All lines from the one containing "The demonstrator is" to the end of the data below are to be returned exactly, both ends included, with nothing added.
[Opening GIVEN DATA section]
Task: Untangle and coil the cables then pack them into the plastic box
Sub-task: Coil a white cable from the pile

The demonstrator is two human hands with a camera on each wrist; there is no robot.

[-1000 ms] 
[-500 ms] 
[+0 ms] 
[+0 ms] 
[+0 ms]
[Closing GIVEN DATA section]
:: ANSWER BOX ::
The demonstrator is two human hands with a camera on each wrist; there is no robot.

[-1000 ms] 
[-500 ms] 
[+0 ms] 
[+0 ms] 
[+0 ms]

The answer has been given, and the exercise is complete.